Sözü alan Murat Koç öncelikle çözüm sürecine yaklaşımımızı ele alarak Kürtlerin haklarının iade edilmesi, Kürtlerin etnik kimliğinin devlet tarafından kabullenilmesi, baskı ve zulmün son bulması, siyasal temsilin sağlanması noktasında sürecin Müslümanlar tarafından desteklenmesi gerektiğini ifade etti. Bunun yanında sürecin sekteye uğradığını görmemiz gerekir diyen Koç; bu noktada PKK'nın çözüm sürecinde talepkar ve popülist olduğunu, sürece 'ne kadar karlı çıkabilirim' gözüyle yaklaştığını belirtti. Koç PKK'nın defalarca süreci sonlandırdığını ifade ederek bunun nedenlerini değerlendirdi. Koç, PKK'nın Suriye kolunun Esed rejimiyle ittifakları sonucu özerkliğini oluşturması ve Kürt muhaliflerini tasfiye etmesi sonucu gelişen konjonktürün etkisiyle PKKnın bu hali Türkiye'de de sağlayabileceğini düşündüğünü söyledi. Marksist Leninist Komünist Parti'nin eski başkanının bugün HDP'nin eş başkanı olduğunu söyleyen Koç; 'HDP,PKK kadrosunun gözünde AK Parti gerici, İslamcı bir partidir. Bu sebeple, AK Parti'yle birlikte bir süreç yürütmek bu kadroların içine sinmemektedir.' dedi. PKK'nın sürekli olarak Müslümanlara bir etiket yapıştırmak derdinde olduğunu ifade eden konuşmacı; 'Örgüte göre bugün IŞİD'çiyiz , 2010 referandumunda Fetullahçıydık, seçimlerde AK Particiyiz'  dedi.

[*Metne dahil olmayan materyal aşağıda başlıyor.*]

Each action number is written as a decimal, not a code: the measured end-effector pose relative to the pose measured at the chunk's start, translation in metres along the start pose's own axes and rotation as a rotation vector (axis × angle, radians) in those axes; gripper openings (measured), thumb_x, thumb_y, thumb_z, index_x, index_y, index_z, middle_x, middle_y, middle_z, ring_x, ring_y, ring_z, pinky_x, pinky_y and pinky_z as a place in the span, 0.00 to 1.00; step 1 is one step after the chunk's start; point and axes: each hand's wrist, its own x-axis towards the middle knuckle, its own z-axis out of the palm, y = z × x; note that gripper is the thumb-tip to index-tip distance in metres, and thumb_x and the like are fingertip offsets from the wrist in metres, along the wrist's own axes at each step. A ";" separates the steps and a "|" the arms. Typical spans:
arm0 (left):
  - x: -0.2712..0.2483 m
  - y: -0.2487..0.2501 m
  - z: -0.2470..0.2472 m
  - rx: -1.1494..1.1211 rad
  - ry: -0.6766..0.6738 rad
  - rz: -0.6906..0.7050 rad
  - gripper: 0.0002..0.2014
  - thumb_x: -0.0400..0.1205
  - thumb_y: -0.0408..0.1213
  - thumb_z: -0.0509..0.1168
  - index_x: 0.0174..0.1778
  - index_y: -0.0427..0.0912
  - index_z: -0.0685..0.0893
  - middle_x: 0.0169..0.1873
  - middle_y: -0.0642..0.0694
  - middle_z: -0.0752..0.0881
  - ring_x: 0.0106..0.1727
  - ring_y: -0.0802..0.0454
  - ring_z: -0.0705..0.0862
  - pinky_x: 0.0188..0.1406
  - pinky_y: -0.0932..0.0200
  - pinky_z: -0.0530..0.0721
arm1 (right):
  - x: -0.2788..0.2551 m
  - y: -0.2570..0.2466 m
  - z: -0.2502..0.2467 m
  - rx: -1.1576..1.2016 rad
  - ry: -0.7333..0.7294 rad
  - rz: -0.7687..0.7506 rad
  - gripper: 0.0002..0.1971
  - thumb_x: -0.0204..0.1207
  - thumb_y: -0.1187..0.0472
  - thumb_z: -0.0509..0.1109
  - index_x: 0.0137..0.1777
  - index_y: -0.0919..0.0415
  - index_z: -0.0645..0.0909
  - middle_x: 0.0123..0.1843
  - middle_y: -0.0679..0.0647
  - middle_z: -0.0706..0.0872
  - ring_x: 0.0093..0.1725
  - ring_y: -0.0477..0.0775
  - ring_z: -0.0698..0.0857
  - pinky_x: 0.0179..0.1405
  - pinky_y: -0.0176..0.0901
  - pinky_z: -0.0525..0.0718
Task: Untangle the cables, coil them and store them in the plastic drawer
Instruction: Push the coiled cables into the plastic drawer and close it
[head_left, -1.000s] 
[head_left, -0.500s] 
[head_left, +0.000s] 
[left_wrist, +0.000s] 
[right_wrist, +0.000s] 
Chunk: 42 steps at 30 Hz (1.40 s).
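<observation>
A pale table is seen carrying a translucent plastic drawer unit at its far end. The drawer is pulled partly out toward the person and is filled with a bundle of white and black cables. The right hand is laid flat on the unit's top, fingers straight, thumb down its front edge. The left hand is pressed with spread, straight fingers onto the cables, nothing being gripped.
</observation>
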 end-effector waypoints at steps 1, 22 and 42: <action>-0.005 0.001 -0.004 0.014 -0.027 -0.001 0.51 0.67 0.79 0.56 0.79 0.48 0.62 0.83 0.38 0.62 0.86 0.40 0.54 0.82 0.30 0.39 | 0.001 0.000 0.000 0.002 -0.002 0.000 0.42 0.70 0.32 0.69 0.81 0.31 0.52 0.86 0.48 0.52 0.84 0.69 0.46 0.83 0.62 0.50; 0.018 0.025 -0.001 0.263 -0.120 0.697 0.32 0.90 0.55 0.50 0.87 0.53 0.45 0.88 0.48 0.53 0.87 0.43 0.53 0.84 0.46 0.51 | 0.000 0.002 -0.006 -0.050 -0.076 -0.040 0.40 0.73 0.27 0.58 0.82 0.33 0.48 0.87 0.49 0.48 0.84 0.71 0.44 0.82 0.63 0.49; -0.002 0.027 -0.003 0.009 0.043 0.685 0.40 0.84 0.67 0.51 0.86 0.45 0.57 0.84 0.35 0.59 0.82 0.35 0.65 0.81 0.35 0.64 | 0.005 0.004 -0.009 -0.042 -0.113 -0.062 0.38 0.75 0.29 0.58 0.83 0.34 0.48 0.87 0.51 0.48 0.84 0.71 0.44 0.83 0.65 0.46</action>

6-8 Ekim Kobani olaylarında PKK günümüze kadarki en yoğun desteğini aldı diyen Koç, '6-8 Ekim olayları PKK'nın en cüretkar eylemlerinin olduğu dönemdi, çoğu bölgede halkı sokaklara indirmeyi başardılar ve Rojava diye ifade ettikleri bölgede olduğu gibi Türkiye'de kantonlar oluşturmayı istediler'  dedi.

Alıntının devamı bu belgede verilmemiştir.